Avalilação PREreview Estruturada de Infectious disease modeling for public health practice: projections, scenarios, and uncertainty in three phases of outbreak response
- Publicado
- DOI
- 10.5281/zenodo.18530325
- Licença
- CC BY 4.0
- Does the introduction explain the objective of the research presented in the preprint?
- Yes
- The authors raise a significant question in public health and identify key limitations in existing infectious disease models. They then propose addressing these gaps through analysis of real-world data.
- Are the methods well-suited for this research?
- Highly appropriate
- The authors combined three different modeling approaches to better reflect real-world infectious disease dynamics. Each approach presents a clear and practical predictive framework, which was supported by examples and code.

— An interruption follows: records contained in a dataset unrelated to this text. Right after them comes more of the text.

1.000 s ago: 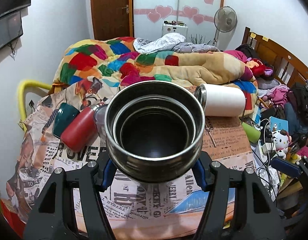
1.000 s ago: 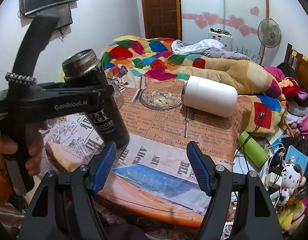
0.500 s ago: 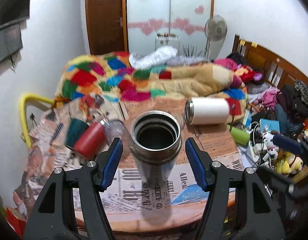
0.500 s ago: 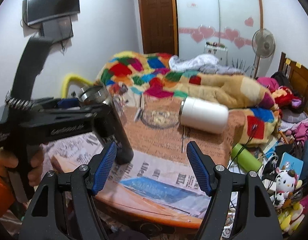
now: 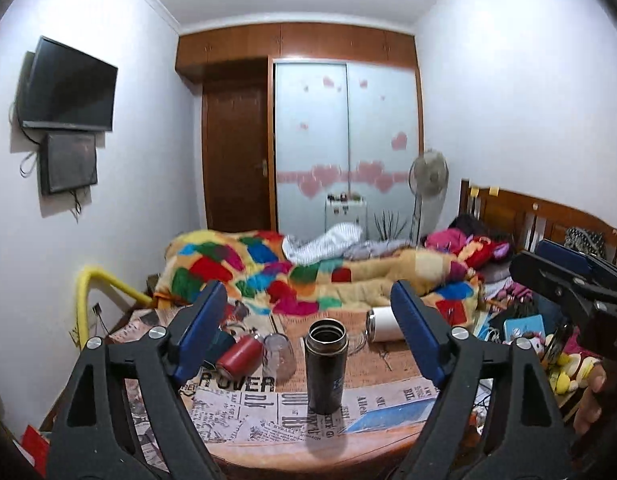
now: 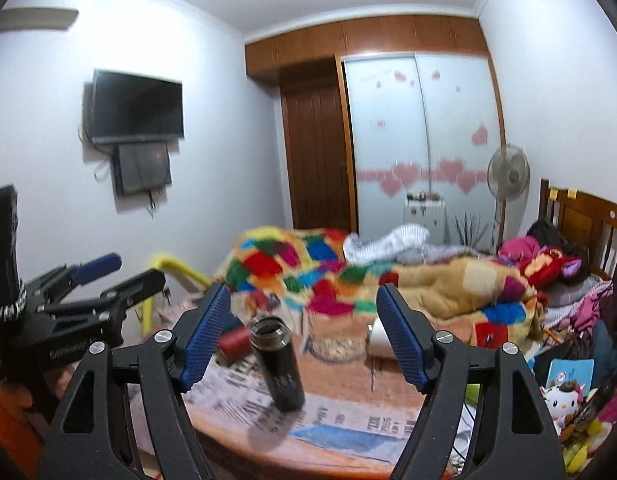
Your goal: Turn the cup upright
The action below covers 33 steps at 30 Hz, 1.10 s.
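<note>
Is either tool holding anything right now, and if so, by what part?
Nothing is held. Both the left tool and right tool are open and away from the black cup, which stands upright on the table.

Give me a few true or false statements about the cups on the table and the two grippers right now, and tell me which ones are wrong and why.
1. The black cup stands upright on the table. True.
2. The left gripper is clamped on the black cup. False: its jaws are open and clear of the cup.
3. The white cup lies on its side. True.
4. The red cup stands upright. False: it lies on its side.
5. The right gripper is open and holds nothing. True.
</note>
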Each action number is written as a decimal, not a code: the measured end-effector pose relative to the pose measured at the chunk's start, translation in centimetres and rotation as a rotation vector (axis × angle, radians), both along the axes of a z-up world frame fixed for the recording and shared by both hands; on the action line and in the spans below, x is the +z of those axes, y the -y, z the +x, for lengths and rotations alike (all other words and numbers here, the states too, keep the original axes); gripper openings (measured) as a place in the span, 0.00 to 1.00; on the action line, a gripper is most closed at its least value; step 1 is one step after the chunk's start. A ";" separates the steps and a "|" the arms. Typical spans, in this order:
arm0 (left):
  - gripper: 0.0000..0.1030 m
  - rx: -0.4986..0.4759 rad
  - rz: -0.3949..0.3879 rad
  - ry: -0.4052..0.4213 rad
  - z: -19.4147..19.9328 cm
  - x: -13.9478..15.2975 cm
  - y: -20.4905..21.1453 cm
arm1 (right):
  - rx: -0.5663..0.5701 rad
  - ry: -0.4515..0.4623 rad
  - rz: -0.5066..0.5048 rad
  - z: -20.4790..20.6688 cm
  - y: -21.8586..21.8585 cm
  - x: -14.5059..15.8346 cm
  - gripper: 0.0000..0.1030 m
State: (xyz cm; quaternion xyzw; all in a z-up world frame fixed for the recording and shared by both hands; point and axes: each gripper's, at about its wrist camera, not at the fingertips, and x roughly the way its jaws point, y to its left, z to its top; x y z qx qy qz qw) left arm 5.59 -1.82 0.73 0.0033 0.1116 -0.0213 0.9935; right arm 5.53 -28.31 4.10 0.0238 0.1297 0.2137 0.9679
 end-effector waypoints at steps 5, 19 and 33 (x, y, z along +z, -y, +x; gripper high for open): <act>0.88 0.015 -0.016 0.049 -3.3 0.2 -0.4 | -0.013 0.027 0.022 -1.8 -0.5 0.2 0.76; 0.98 0.054 -0.028 0.082 -6.2 -0.3 -0.4 | -0.054 0.051 -0.043 -4.4 -1.1 -0.3 1.00; 0.98 0.059 -0.035 0.077 -6.3 -0.6 -0.4 | -0.046 0.041 -0.048 -4.9 -1.0 -0.5 1.00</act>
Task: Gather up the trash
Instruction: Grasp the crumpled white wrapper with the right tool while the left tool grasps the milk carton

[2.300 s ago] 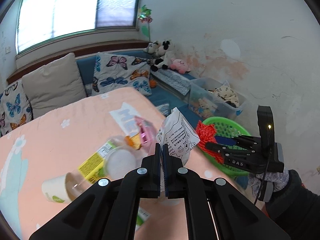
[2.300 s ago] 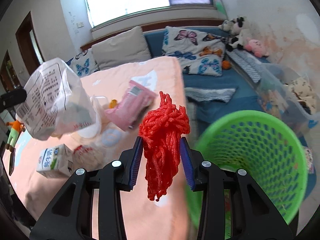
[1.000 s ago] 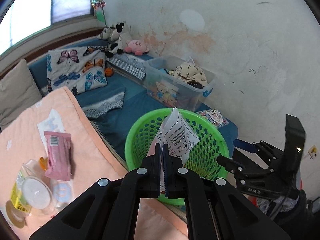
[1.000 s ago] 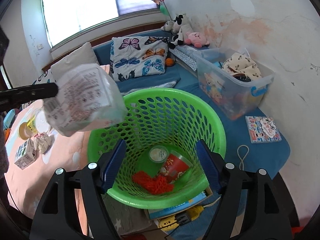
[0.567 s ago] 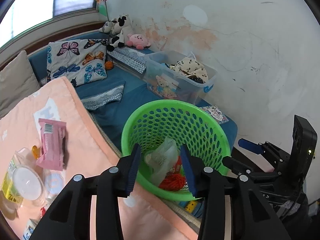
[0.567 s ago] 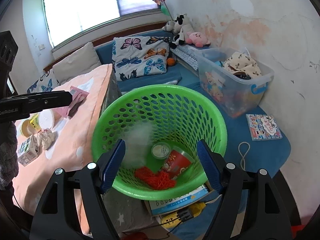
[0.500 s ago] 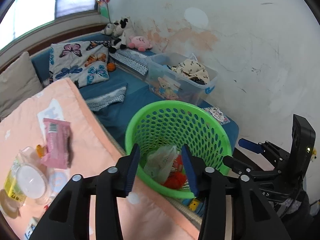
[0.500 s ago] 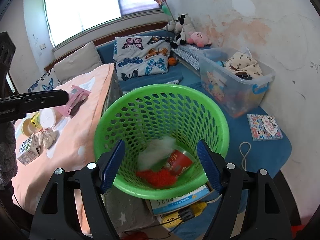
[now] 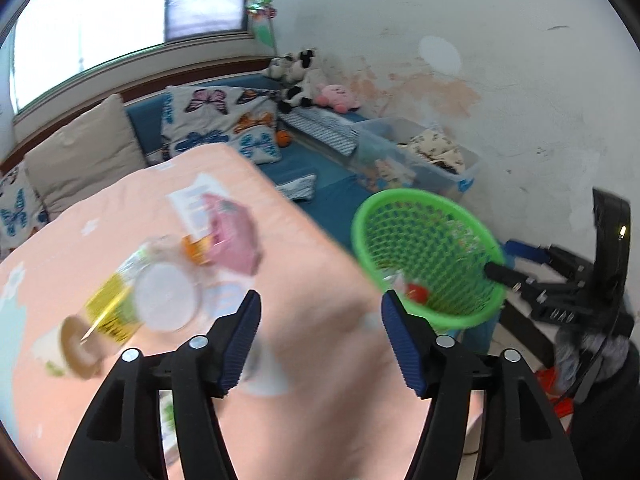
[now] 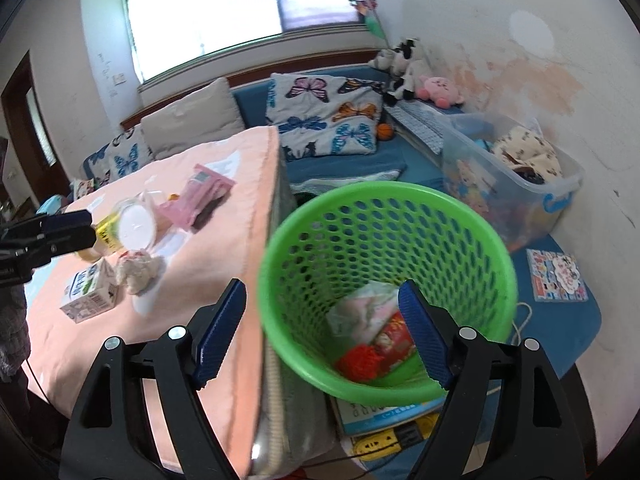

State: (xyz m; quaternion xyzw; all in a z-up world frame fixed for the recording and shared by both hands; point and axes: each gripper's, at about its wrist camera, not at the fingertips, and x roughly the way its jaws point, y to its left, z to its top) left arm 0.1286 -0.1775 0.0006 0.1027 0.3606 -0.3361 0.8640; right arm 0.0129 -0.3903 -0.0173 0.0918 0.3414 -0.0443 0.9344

- Are the conclusions supported by the data?
- Highly supported
- The article used recent data on COVID-19 cases, hospitalizations and deaths to build the model. The authors pointed out the limitations of the approach. They also conducted analyses under different scenarios and estimated uncertainty of the model.
- Are the data presentations, including visualizations, well-suited to represent the data?
- Highly appropriate and clear
- How clearly do the authors discuss, explain, and interpret their findings and potential next steps for the research?
- Very clearly
- The article clearly explained each stage of the model. In the discussion section, the authors emphasized the importance of collaboration with the public health departments to refine the model and adapt it to evolving conditions.
- Is the preprint likely to advance academic knowledge?
- Highly likely
- Would it benefit from language editing?
- No
- Would you recommend this preprint to others?
- Yes, it’s of high quality
- Is it ready for attention from an editor, publisher or broader audience?
- Yes, as it is
Competing interests
The author declares that they have no competing interests.
Use of Artificial Intelligence (AI)
The author declares that they did not use generative AI to come up with new ideas for their review.